Today’s helmets consist of thick cushions of foam that surround the player’s head as a protective layer from the hard shell. But with the violent collisions that are so much a part of the sport, how much protection to the brain is really provided? Is there an alternative that might absorb the force of the blow and distribute the energy so that the impact and injury is lessened?

One alternative can be found in 3D spacer textiles. Spacer textiles consist of a layer of fabric on each side with a monofilament running up and down between the fabric layers. Spacers are an ideal substitute for foam because these provide a better cushion, allow more air flow within the helmet, and retain their structure, unlike foam which has a tendency to disintegrate over time, leaving players more susceptible to injury.

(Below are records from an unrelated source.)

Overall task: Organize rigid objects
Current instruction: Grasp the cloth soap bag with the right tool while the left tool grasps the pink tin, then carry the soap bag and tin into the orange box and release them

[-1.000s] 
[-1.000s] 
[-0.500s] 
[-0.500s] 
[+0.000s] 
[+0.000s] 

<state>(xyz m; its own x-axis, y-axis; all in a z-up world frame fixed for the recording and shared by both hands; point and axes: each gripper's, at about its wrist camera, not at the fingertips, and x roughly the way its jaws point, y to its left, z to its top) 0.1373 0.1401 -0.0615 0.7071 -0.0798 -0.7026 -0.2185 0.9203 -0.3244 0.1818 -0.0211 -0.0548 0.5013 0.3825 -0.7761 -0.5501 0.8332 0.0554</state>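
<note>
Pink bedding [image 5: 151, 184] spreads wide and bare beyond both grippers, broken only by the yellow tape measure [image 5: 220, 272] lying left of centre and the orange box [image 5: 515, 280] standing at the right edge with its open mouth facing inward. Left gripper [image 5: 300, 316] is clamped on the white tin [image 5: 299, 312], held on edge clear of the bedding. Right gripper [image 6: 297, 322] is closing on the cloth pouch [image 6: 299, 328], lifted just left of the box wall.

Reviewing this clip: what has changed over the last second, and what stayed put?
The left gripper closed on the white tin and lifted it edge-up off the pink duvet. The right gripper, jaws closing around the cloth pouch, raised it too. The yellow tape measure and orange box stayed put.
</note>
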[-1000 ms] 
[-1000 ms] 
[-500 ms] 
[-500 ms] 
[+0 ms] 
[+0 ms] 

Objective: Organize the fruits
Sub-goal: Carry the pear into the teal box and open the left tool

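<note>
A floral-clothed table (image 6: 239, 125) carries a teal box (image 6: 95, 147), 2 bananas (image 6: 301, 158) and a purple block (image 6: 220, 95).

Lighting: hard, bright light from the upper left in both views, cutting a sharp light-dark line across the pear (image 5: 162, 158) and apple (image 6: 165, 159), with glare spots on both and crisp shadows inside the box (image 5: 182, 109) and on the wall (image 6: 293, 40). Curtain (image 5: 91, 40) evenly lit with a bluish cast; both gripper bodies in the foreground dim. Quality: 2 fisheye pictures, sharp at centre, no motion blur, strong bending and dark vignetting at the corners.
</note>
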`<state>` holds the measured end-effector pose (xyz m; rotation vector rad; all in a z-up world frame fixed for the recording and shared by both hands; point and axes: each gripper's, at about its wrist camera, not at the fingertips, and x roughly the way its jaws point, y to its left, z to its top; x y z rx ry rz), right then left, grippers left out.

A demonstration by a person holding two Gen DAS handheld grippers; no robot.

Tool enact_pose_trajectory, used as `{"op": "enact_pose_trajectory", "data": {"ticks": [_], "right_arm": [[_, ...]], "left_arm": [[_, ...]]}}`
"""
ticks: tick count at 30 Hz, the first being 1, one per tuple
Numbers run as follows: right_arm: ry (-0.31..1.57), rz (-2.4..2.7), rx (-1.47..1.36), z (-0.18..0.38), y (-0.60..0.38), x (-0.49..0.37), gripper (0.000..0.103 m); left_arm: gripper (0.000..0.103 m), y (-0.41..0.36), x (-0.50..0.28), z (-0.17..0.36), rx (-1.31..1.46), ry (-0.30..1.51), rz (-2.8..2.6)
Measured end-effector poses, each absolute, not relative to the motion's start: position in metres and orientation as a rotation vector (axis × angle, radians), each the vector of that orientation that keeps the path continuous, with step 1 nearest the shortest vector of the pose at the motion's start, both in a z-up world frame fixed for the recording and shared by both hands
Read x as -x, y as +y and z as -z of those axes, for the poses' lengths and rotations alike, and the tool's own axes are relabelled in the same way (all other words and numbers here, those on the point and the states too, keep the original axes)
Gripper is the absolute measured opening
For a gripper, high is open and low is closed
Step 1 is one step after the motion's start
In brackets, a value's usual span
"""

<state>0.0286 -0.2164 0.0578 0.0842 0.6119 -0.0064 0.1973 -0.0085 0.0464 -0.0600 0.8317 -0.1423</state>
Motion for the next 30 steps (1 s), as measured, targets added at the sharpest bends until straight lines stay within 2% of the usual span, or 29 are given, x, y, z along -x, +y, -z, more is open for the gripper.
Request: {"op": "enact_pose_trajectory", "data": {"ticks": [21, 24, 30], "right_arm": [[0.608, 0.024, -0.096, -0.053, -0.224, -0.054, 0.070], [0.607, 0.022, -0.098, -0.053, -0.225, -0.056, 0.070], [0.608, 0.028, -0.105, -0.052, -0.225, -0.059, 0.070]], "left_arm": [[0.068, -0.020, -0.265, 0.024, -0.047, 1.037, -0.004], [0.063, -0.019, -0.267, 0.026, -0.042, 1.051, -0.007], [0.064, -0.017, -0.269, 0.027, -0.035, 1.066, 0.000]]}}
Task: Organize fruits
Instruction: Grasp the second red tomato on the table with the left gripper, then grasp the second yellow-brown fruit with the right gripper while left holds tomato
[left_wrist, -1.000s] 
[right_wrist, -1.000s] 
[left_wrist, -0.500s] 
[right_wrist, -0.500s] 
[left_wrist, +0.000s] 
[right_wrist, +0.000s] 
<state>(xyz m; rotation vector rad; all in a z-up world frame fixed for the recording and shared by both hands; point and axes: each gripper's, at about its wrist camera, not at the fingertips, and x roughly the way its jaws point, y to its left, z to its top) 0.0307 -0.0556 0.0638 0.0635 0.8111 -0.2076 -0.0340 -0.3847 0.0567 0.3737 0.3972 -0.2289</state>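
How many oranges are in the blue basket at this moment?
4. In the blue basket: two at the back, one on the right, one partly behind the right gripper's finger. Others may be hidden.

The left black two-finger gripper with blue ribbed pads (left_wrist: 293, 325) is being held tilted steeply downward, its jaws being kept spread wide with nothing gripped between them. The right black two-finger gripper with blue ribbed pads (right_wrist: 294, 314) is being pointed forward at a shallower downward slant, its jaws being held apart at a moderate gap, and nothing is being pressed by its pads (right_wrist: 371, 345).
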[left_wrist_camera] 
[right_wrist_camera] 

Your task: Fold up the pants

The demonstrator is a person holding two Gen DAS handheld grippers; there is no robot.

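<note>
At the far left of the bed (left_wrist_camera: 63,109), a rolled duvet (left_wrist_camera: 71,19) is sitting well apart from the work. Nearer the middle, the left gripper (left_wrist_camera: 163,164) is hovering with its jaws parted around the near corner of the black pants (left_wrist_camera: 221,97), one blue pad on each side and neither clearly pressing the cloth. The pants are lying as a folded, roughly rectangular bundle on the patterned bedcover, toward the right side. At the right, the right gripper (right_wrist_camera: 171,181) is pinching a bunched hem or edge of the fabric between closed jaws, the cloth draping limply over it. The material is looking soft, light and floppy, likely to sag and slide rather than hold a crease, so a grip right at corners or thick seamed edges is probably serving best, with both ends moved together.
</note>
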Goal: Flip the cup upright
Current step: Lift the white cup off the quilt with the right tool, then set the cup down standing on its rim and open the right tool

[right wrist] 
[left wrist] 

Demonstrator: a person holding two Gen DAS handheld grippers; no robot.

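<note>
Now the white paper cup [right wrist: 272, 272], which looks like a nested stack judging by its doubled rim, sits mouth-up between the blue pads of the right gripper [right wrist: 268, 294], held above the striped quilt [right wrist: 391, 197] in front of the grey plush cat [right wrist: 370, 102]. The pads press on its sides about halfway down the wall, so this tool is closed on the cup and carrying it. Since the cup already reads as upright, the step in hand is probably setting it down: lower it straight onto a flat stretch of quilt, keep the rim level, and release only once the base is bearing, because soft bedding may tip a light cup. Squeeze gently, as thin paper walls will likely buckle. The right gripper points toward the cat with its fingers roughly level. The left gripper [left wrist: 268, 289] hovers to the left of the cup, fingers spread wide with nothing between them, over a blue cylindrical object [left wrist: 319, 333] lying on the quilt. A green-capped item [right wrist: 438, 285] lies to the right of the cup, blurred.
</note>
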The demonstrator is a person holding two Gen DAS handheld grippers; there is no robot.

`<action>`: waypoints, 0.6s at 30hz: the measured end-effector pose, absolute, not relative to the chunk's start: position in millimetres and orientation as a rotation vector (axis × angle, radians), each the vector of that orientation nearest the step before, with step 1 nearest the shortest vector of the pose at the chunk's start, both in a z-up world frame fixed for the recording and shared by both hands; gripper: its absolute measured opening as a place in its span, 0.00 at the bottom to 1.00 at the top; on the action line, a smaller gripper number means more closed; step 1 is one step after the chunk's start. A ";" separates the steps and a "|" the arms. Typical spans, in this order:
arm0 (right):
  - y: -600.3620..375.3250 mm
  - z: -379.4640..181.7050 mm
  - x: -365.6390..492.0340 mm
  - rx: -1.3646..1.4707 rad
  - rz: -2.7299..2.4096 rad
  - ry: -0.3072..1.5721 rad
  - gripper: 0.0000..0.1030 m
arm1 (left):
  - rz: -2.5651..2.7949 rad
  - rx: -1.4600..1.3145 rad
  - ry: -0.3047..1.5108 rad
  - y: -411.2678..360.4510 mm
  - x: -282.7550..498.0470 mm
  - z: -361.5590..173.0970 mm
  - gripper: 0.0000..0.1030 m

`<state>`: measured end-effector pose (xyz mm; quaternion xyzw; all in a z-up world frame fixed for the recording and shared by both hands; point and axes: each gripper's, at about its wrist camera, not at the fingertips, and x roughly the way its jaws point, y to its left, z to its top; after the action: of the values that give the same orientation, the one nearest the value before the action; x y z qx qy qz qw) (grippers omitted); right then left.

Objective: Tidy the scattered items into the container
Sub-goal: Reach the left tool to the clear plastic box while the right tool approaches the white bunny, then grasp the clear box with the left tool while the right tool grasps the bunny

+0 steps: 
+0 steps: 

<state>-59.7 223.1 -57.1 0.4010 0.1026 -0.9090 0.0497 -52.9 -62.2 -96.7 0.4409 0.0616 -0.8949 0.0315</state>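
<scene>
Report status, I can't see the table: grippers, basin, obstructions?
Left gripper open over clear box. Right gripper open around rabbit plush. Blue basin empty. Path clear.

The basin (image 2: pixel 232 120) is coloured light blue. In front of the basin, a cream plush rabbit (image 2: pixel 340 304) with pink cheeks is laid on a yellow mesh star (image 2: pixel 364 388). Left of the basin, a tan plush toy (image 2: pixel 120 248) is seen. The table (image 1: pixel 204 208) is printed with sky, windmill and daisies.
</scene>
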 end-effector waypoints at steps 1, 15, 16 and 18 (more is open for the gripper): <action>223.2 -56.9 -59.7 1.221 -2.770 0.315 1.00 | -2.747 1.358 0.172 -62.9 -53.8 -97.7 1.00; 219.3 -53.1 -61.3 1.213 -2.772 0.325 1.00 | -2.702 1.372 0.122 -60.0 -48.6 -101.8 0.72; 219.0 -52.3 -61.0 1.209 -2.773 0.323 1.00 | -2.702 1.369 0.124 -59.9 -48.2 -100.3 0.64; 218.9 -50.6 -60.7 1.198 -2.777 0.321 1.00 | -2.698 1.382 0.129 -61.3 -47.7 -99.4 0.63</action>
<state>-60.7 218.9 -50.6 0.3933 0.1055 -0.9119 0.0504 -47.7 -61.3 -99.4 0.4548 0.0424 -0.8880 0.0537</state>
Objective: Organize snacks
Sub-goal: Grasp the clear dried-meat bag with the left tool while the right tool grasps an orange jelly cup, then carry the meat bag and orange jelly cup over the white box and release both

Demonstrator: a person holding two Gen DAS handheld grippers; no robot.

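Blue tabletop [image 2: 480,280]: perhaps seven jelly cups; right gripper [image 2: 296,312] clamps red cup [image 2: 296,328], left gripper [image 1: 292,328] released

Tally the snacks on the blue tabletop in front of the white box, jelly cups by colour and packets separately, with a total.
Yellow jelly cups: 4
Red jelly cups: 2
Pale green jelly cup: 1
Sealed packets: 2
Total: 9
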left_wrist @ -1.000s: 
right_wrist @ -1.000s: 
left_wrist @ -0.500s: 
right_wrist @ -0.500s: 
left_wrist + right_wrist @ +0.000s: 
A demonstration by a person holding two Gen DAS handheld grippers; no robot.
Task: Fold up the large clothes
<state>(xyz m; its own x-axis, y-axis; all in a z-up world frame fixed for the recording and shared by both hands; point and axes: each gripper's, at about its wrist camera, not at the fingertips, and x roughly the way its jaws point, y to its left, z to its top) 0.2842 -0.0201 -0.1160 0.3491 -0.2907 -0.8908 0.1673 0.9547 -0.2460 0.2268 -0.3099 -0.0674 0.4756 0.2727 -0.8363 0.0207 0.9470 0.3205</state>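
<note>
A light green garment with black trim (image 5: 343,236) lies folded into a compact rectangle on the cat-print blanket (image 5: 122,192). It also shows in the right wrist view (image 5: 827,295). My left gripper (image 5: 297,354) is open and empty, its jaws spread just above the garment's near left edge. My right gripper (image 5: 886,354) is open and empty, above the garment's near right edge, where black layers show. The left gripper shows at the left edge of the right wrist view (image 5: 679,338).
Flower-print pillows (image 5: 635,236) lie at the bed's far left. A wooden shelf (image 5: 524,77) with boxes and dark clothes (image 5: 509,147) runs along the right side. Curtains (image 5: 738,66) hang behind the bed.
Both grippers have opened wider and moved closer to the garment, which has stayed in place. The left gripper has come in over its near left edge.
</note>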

We have the capabilities to make 3D spacers in a variety of thicknesses and densities, to provide more of a cushion within the helmet. They are also drapable, so they maintain their form and provide enhanced design flexibility. 3D spacers could prove to be the extra line of defense for these football players against any serious head injuries. For more information about Apex Mills’ 3D spacer solutions, visit the textile gallery on our website, and feel free to contact us with any questions.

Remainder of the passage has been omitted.